Google Collaboration is a product of Google Research. It allows users to write and execute an uninformed Python code using the browser. It is well suited for machine learning, data analysis, and education. Colab is a Cloud-based service, a server at Google runs the notebook rather than the user’s local machine.
Google Colab is running as a Cloud thus, Cloud’s local is not the user’s machine local. Therefore, a read_csv statement does not search for the file on Google’s side rather than on the user’s side.

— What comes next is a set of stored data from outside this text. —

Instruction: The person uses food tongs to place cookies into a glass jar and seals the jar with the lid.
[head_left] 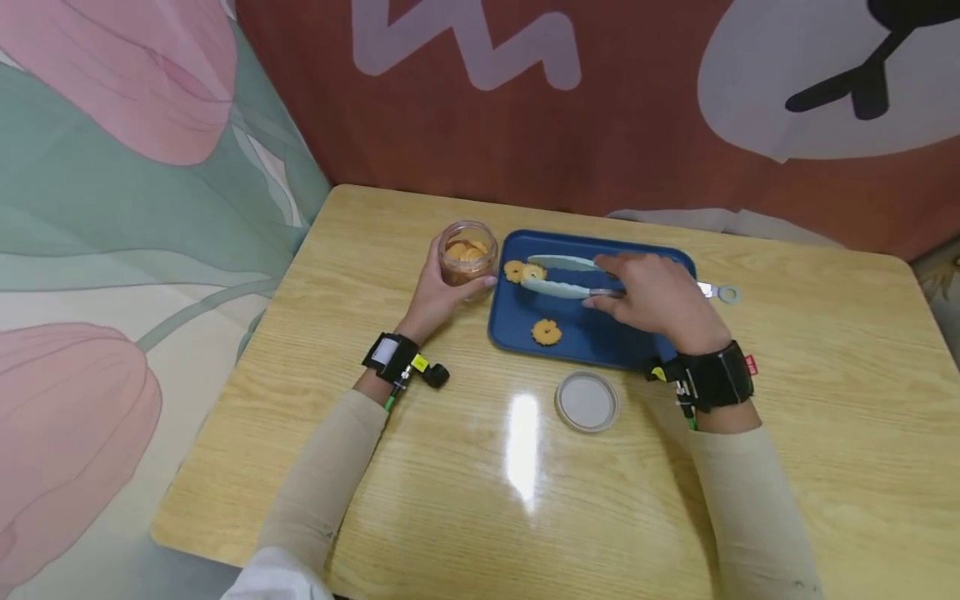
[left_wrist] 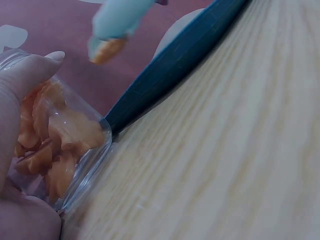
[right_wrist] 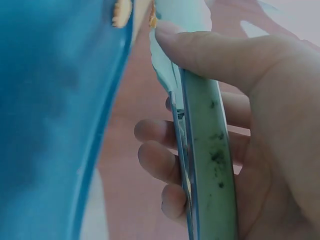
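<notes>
Head view: right hand (head_left: 660, 300) curled round pale green tongs (head_left: 570, 277), thumb and fingers squeezing arms; tong tips pinch ring-shaped cookie (head_left: 517, 271) at tray's near-left corner, beside jar. Left hand (head_left: 435, 296) wraps glass jar (head_left: 468, 252), steadying it upright on wooden table (head_left: 825, 400); jar part full of cookies. Second cookie (head_left: 547, 332) lies on blue tray (head_left: 600, 342), below tongs. Jar lid (head_left: 587, 401) on table, near right wrist. Step judged: transfer of cookie to jar. Next calls for lift over tray rim, tips centred above jar mouth, grip kept gentle.

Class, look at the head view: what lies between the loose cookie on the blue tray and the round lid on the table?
Between the cookie and the lid, the head view shows only bare blue tray, its near rim, then bare table.
</notes>
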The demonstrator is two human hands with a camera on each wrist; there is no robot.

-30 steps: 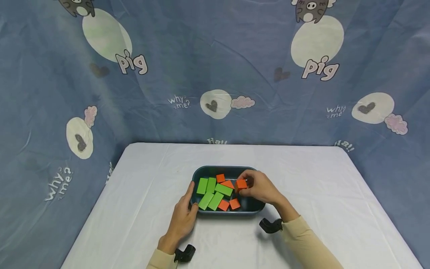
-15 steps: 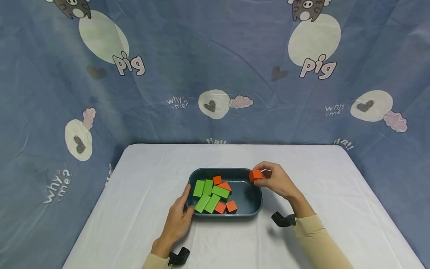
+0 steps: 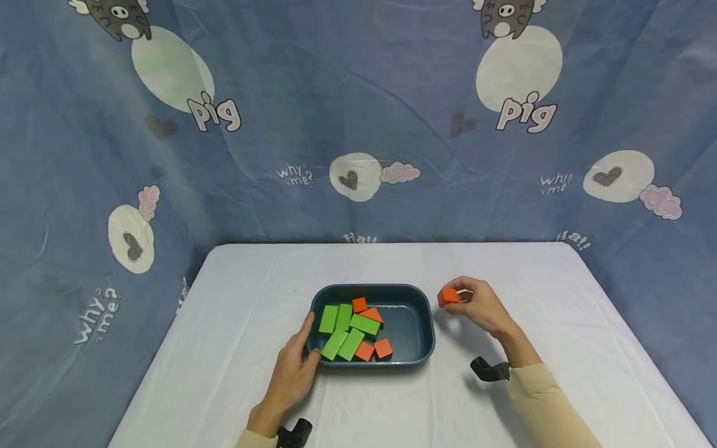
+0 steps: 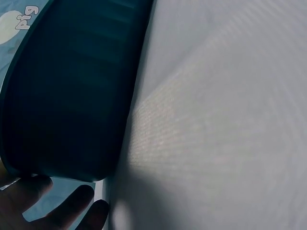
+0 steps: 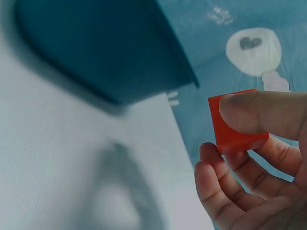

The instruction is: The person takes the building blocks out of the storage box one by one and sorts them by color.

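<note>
My right hand [image 3: 484, 306] pinches an orange cube block [image 5: 235, 122] between thumb and fingertips, just outside the tray's right end in the head view. Its other fingers curve loosely below the cube in the right wrist view. At the tray's left end is my left hand [image 3: 291, 367], its fingers rather straight and lying against the end wall. The tray [image 3: 414, 358] is dark blue-green with rounded corners. In its left half lie several green rectangular blocks [image 3: 335, 343] and several orange pieces, among them a triangular-looking orange block [image 3: 372, 315] and a small orange block [image 3: 383, 348].
Under the tray spreads a white cloth-covered table [image 3: 538, 298]. A blue printed curtain [image 3: 426, 205] hangs behind and beside it. Each wrist carries a small black camera, such as the right wrist camera [image 3: 488, 370].
My right hand has lifted the orange cube out of the tray and carried it rightward past the right rim. The left hand stays at the tray's left end.
</note>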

To import data into Colab. Notebook, there are two most known methods, one is known as Manual Way and the other is Clean Way. Both have their advantages and disadvantages. There are two alternative solutions, which may be more appropriate particularly when the user’s code has to be easy to industrialize.

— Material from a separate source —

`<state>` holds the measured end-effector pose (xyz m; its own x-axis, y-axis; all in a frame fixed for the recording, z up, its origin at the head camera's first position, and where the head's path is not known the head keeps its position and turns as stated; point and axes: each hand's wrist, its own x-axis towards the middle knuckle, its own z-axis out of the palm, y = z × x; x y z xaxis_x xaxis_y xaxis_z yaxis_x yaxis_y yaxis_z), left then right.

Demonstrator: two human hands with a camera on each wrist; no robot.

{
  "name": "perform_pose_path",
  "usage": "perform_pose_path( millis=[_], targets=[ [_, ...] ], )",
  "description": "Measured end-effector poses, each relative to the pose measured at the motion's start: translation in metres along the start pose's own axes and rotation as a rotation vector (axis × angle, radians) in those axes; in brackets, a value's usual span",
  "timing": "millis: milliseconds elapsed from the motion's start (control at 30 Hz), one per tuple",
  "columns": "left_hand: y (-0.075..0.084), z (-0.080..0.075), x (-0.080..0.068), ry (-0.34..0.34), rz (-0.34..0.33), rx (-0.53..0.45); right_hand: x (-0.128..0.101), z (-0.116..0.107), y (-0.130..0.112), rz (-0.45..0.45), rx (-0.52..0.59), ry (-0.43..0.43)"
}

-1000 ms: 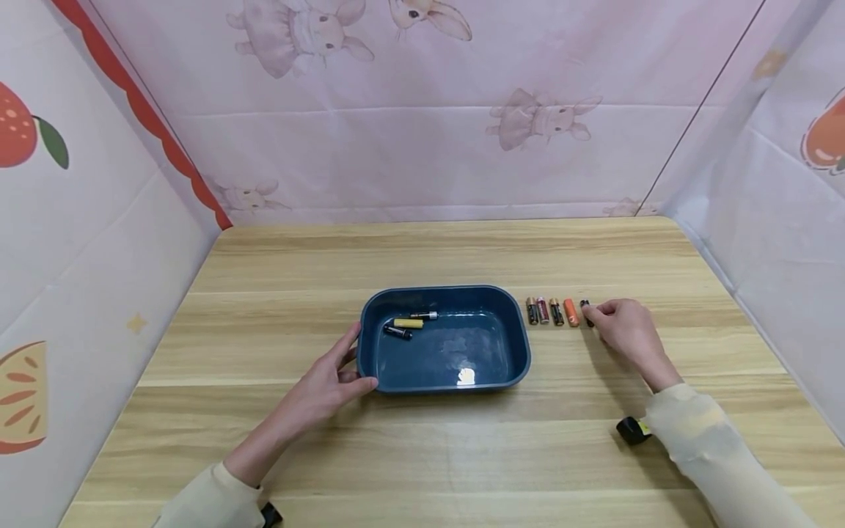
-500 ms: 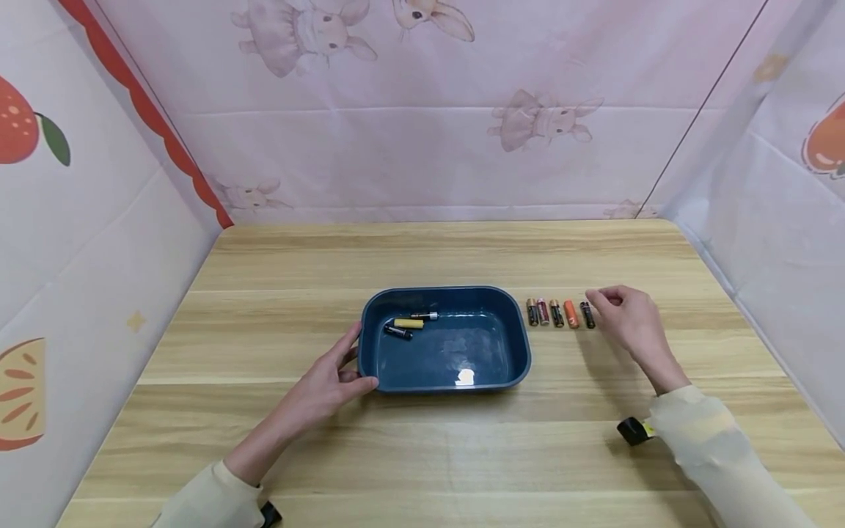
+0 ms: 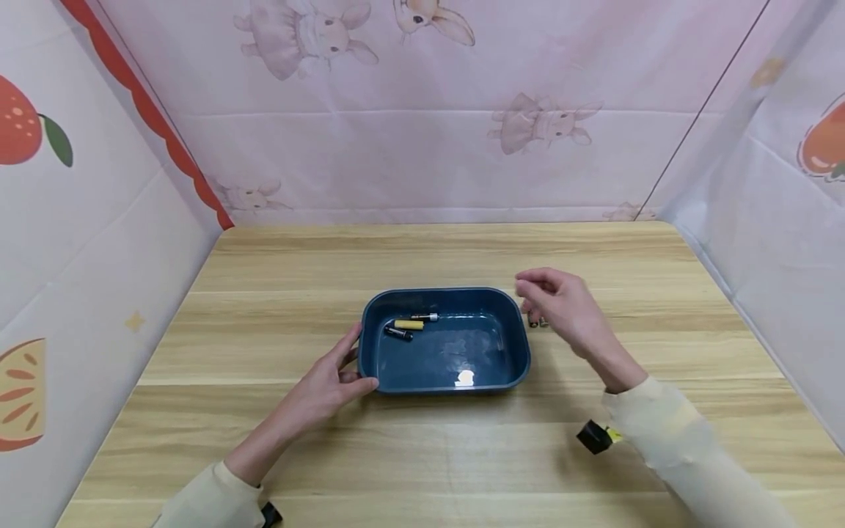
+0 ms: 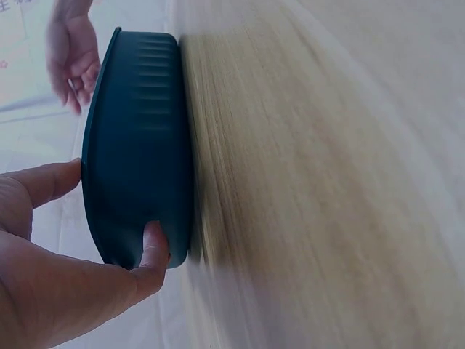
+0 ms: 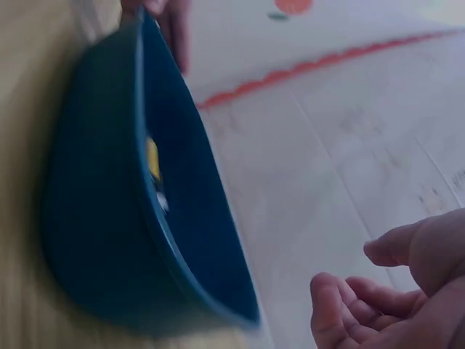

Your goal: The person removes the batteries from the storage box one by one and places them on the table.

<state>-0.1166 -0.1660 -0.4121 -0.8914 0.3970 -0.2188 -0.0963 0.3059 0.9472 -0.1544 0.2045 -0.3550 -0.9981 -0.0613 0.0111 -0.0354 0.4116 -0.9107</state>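
A dark blue plastic basin (image 3: 444, 389) sits on the wooden table. Inside its left part lie a yellow battery (image 3: 408, 325) and two dark ones, one a black battery (image 3: 399, 334). My left hand (image 3: 323, 385) holds the basin's left end, thumb at the near corner and fingers along the side; the left wrist view has a fingertip on the rim. Just past the basin's right end, my right hand (image 3: 561, 304) is raised with fingers loosely bent and nothing between them. Beneath it, battery ends (image 3: 533, 322) peek out, the rest of the row hidden.
The wooden table (image 3: 436, 455) runs back to a pink curtain (image 3: 409, 161) with rabbit prints. Fruit-printed white sheets (image 3: 86, 242) close off the sides. A black wrist camera (image 3: 595, 437) hangs below the right sleeve.
My right hand has left the black battery at the row's right end and moved left over the row towards the basin. The left hand and basin have stayed put.
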Motion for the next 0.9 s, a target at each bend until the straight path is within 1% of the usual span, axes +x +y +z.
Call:
perform_pose_path(
  millis=[100, 200, 300, 433, 533, 667, 800, 900],
  targets=[
    [-0.001, 0.001, 0.001, 0.007, -0.010, -0.006, 0.004, 0.020, -0.003, 0.005, 0.010, -0.091],
    [-0.002, 0.002, 0.002, 0.008, -0.014, -0.008, 0.009, 0.037, -0.004, 0.010, 0.017, -0.163],
    [-0.003, 0.002, 0.003, 0.012, -0.019, -0.012, 0.016, 0.053, -0.003, 0.024, 0.020, -0.228],
    [-0.003, 0.002, 0.003, 0.012, -0.021, -0.021, 0.025, 0.072, 0.000, 0.043, -0.012, -0.295],
    [-0.003, 0.001, 0.003, 0.010, -0.022, -0.021, 0.031, 0.085, 0.003, 0.031, -0.055, -0.317],
    [-0.003, 0.001, 0.003, 0.009, -0.021, -0.024, 0.037, 0.099, 0.006, 0.004, -0.078, -0.317],
    [-0.003, 0.001, 0.002, 0.003, -0.013, -0.025, 0.040, 0.108, 0.009, 0.006, -0.082, -0.334],
    [-0.002, 0.001, 0.002, 0.001, -0.008, -0.019, 0.042, 0.113, 0.013, 0.013, -0.113, -0.355]
  ],
)
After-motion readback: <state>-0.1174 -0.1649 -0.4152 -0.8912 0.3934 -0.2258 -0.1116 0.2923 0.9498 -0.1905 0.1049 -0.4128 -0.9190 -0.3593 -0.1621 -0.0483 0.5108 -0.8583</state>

There are two procedures to input Data manually.
Data could be uploaded using files.upload() right in the Colab notebook, which gives the user a traditional upload button that allows transferring files from the local machine into the Colab interface.
[] from google.colab import files Upload = files.upload()

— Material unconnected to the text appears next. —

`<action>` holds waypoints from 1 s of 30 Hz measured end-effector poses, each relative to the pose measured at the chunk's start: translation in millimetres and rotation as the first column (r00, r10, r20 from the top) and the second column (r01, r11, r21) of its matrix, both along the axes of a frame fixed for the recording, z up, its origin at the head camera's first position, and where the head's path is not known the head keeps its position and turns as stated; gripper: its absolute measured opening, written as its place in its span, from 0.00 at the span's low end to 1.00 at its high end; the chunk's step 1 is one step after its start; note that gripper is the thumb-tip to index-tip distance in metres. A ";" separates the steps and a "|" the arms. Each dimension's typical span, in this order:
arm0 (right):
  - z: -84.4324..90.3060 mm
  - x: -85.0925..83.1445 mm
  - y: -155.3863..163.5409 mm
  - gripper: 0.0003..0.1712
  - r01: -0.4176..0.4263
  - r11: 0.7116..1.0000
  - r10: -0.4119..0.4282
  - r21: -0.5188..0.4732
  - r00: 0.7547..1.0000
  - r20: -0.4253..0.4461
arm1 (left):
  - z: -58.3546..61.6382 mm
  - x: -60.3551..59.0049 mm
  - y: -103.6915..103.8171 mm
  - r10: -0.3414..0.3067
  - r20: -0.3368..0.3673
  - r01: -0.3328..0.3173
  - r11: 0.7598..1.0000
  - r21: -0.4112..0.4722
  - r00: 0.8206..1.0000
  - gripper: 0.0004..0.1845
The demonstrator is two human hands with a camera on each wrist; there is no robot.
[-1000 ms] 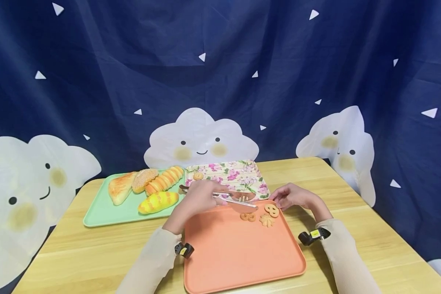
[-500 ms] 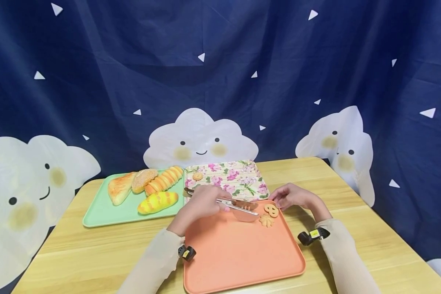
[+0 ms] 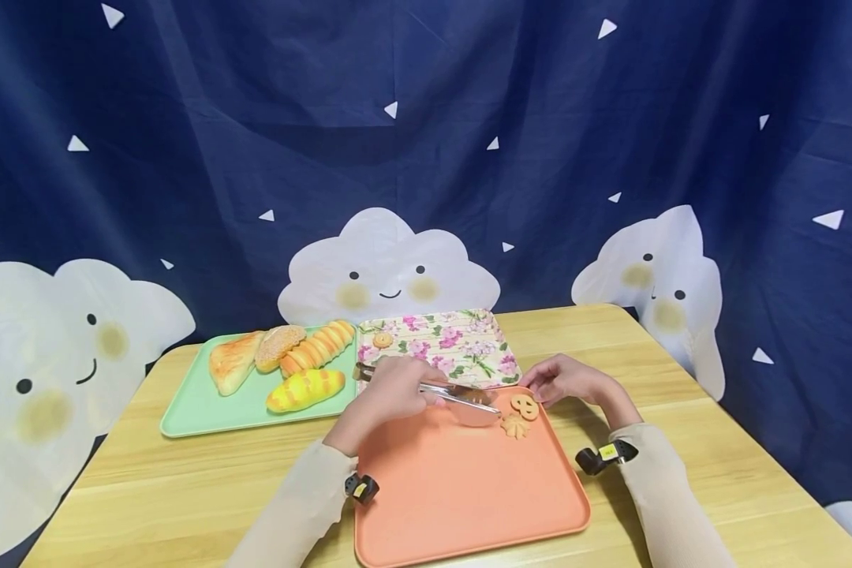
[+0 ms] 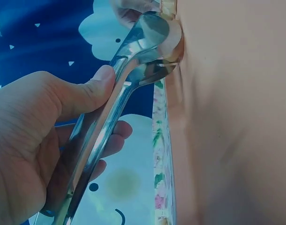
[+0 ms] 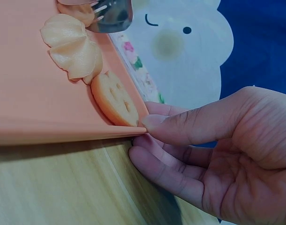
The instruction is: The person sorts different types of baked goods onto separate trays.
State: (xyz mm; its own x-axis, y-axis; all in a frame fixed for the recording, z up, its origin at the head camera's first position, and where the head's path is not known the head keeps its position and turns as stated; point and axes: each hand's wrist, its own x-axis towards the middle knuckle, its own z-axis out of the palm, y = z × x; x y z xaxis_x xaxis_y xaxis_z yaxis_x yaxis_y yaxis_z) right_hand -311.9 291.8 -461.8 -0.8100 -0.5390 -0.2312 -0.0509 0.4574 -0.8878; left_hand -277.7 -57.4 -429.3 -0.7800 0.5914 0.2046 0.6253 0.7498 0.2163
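Observation:
My left hand [image 3: 400, 386] holds metal tongs [image 4: 103, 122], thumb on one arm and fingers behind the other. The tong heads are low over the far part of the orange tray [image 3: 468, 497], around a cookie [image 5: 77, 13] that they mostly hide. Nearby on the tray lie a leaf-shaped cookie [image 3: 515, 427] and a round cookie with holes [image 3: 525, 406]. At the tray's far right corner, my right hand [image 3: 566, 379] pinches the rim between thumb and fingers, as the right wrist view shows.
Behind the orange tray lies a flowered tray [image 3: 468, 339] with a small round cookie [image 3: 383, 340]. To the left, a green tray [image 3: 206, 414] bears several breads, including a yellow striped loaf [image 3: 306, 390]. A wooden table [image 3: 646, 355] carries everything; a dark blue curtain [image 3: 426, 158] hangs behind.
My left hand has moved slightly right and toward me, bringing the tong heads down over the cookie beside the leaf-shaped one. The tong arms have drawn closer together. The right hand stays put.

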 end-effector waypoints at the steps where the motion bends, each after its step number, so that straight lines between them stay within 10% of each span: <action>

Then use built-in function io.StringIO()with pd.read_csv to read the imported file into a data frame.
[] import pandas as pd Import io Df= pd.read_csv(io.stringIO(upload[‘myfile.csv’]) df
It is the easiest approach of all, although it requires a few lines of code.
The upload might take a while for large files. Whenever the notebook is restarted (if it fails or for some other reason), the upload has to be repeated manually. It is not the best solution, because firstly, the code would not re-execute spontaneously when relaunched and it requires monotonous manual operations in case of notebook disasters.
The users may upload the data to Google Drive before getting started within the notebook. Mount the Google Drive onto the Colab environment, which means that the Colab notebook may now access files in your Google Drive.
[] from google.colab import drive Drive.mount(‘/content/drive’)
[] with open (‘/content/drive/My Drive/Dev.txt’, ‘w’) as f: f.write(‘hello Google!’) !cat /content/drive/My\ Drive/foo.txt
Google Drive is user-friendly and uploading your data to Google Drive is an easy task for most people. Besides, once the user has uploaded the data, the user does not have to input the data manually again when restarting the notebook. Hence, it is a better approach than uploading the files manually one by one.
The main disadvantage of this approach is mainly for company use. It is a successful approach as long as the user is working on small projects. However, if access management and security are at stake. The user will find that this approach is difficult to industrialize. It could lead to a major security breach to use the data on an open Drive.
The users may not want to be in a 100% Google Background, as multi-cloud solutions give more independence from other Cloud vendors.
If the project is small, and the user knows that it may always remain only a notebook. Previous approaches may be acceptable. However, for any project that may grow higher in the future; separating data storage from the notebook is an upright step towards a good architecture.
If the user wants to move towards, a better architecture for data storage in the Google Colab notebook. The user should try going for a proper Data Storage solution.
There are many possibilities in Python to connect with data stores. Two solutions out of them are AWS S3 for file storage and SQL for relational database storage.
AWS is a cloud-based service and S3 is the file storage of AWS. It shares similar properties to the previously described ways of inputting data to Google Colab. Accessing S3 file storage using Python is very performant. Users may add authentication as well if need be.
[] import pandas as pd Import s3fs Df = pd.read_csv(‘s3://bucket-name/file.csv’)
S3 is a data storage solution by the software community. Many developers only for the integration with other Google Services prefer Google Drive. However, it is more valued for individual users. This Approach improves both the code and the architecture.
AWS itself is a cloud-computing tool. Which may take up system resources and impact the performance of the user. It is easy to implement. However, it may still be a disadvantage in the same cases as some company policies do not allow AWS. Besides, it can be longer than loading from Google Drive since the data source is separate.
If the data is sorted in a relational database like MySQL or another. It would be a good approach to collaborate your Colab notebook directly to the database. SQLAlchemy is a package, which permits the user to send SQL queries to the relational database. This would permit to have well-organized data in a distinct SQL environment. While keeping only the Python operations in the Colab notebook.
It would be impossible to use Relational Data Storage with disorganized data. But a non-relational database may help in this scenario. Query execution time is high for a large volume Table. It may also cause problems to manage the database. If the user does not have any or if cannot easily share access.
Google Colab notebooks are great. Apparently, It could be a real struggle when the data needs to be imported or the user wants to export it. However, Importing data by Manual Upload or Mounting Google Drive are both easy to use but hard to develop. Substitutes like AWS S3 or a Relational database help make the system less manual and therefore better.
The two-manual methods are better for short-term projects. The two methods with external storage may prove hand when a plan needs a clean data store.